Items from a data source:
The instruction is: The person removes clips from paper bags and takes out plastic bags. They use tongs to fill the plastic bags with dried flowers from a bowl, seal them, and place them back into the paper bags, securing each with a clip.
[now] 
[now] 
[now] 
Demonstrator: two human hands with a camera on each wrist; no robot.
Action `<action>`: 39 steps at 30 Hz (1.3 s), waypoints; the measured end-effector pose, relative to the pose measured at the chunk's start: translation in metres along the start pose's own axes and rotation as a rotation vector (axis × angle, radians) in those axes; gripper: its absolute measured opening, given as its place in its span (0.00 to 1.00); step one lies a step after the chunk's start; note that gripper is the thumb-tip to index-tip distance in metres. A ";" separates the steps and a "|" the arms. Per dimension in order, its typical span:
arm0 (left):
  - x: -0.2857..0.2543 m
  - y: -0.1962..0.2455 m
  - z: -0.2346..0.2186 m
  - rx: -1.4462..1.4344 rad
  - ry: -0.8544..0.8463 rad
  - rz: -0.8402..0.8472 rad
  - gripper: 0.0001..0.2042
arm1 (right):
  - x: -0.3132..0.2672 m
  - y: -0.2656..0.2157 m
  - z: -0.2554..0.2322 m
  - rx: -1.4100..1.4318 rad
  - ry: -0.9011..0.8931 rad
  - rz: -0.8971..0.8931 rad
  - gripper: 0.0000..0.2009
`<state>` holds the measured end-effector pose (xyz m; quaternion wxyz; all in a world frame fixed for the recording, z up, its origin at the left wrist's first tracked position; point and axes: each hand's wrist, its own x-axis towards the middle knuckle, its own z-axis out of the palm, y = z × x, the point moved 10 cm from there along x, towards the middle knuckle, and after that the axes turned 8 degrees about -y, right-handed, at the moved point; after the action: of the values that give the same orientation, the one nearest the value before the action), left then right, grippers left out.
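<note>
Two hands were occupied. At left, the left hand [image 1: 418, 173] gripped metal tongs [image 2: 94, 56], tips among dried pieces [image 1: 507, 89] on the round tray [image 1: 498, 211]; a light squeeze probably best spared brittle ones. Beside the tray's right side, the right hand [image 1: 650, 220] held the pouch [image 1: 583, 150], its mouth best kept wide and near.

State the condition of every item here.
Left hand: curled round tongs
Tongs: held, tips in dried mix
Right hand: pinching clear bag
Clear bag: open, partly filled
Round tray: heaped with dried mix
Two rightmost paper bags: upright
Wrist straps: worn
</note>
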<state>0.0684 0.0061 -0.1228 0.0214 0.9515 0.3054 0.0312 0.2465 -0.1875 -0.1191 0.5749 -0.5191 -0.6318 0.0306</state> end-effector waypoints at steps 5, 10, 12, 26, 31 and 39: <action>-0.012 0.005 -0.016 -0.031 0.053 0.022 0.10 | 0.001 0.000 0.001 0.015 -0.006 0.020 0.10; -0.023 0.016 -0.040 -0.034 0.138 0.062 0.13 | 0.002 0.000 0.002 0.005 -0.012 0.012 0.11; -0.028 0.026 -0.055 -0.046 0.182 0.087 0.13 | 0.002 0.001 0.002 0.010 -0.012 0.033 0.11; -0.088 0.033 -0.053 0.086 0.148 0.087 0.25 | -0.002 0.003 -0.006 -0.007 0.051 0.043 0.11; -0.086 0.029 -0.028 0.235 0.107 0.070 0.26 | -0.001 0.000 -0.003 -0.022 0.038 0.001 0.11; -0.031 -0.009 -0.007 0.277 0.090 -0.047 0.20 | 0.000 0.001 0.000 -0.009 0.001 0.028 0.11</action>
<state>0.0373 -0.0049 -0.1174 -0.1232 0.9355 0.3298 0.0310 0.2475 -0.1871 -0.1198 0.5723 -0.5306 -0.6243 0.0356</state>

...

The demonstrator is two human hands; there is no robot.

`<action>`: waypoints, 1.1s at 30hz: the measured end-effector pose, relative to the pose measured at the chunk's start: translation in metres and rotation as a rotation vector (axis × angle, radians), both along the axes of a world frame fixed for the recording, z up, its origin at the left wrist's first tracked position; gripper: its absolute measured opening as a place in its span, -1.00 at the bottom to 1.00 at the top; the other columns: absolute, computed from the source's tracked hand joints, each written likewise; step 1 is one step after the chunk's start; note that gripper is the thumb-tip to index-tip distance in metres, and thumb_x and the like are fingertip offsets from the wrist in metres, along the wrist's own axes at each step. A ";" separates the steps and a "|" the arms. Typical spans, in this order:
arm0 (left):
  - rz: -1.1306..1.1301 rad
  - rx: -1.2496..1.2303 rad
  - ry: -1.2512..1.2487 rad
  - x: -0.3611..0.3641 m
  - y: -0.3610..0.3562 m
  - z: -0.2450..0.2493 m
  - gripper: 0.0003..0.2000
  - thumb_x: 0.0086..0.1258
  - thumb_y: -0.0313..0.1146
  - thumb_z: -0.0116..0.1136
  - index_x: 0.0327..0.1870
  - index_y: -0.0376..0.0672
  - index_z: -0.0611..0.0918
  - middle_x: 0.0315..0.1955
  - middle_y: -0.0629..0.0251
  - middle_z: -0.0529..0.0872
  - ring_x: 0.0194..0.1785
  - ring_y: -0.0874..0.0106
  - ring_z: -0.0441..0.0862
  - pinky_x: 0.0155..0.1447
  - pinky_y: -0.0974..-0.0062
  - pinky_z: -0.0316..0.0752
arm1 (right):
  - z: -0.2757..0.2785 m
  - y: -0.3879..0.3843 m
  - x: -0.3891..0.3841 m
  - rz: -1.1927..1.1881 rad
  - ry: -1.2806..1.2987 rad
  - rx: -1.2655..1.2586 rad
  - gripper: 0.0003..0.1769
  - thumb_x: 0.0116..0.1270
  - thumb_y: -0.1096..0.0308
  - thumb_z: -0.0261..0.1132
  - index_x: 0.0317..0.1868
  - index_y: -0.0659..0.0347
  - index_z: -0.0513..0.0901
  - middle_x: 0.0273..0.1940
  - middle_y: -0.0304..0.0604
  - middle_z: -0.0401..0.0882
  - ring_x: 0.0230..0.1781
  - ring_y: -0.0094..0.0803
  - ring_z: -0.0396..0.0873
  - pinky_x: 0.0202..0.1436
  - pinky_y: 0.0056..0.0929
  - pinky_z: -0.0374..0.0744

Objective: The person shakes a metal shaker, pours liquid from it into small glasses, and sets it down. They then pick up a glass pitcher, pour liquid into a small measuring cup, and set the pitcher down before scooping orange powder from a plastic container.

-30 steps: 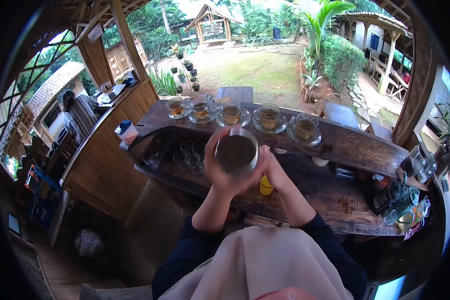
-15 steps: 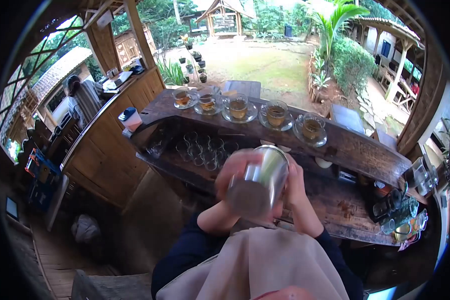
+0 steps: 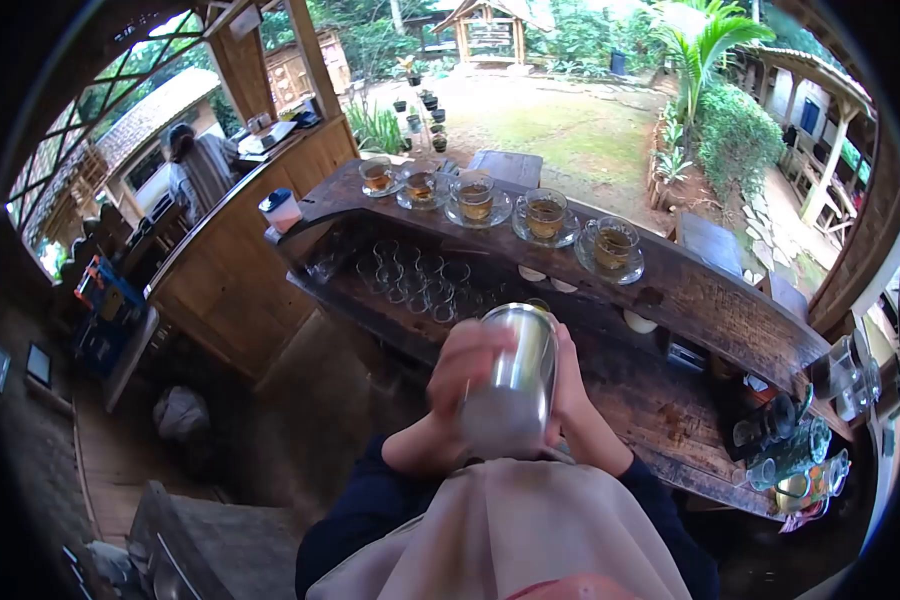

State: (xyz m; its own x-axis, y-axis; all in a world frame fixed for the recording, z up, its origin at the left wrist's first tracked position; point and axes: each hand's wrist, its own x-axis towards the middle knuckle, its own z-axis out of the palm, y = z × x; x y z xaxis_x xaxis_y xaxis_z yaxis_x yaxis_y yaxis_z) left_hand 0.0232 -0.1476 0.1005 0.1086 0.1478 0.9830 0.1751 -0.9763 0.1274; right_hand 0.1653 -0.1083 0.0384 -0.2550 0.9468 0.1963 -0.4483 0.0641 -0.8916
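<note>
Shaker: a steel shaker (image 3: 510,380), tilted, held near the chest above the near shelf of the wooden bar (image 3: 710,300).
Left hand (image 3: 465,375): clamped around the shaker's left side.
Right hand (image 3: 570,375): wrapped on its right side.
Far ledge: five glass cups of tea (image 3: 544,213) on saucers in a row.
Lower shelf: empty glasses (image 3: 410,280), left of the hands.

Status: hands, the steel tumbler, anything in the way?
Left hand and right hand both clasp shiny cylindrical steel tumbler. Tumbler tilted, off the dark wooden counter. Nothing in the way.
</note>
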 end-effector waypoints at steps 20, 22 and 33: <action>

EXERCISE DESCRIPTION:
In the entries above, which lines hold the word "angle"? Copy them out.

TASK ANSWER:
Action `<action>`: 39 steps at 30 Hz (1.3 s), waypoints; the measured end-effector pose, relative to the pose measured at the chunk's start: translation in metres along the start pose's own axes and rotation as a rotation vector (axis × angle, radians) in those axes; gripper: its absolute measured opening, given as its place in its span (0.00 to 1.00); step one lies a step after the chunk's start; note that gripper is the thumb-tip to index-tip distance in metres. A ";" separates the steps and a "|" the arms. Per dimension in order, its typical span:
`<action>`: waypoints, 1.1s at 30hz: the measured end-effector pose, relative to the pose measured at the chunk's start: translation in metres and rotation as a rotation vector (axis × angle, radians), both along the axes of a world frame fixed for the recording, z up, its origin at the left wrist's first tracked position; gripper: its absolute measured opening as a place in its span, -1.00 at the bottom to 1.00 at the top; the other columns: absolute, computed from the source's tracked hand joints, each written likewise; step 1 is one step after the chunk's start; note that gripper is the thumb-tip to index-tip distance in metres, and thumb_x and the like are fingertip offsets from the wrist in metres, along the wrist's own axes at each step. A ";" separates the steps and a "|" the arms. Typical spans, in this order:

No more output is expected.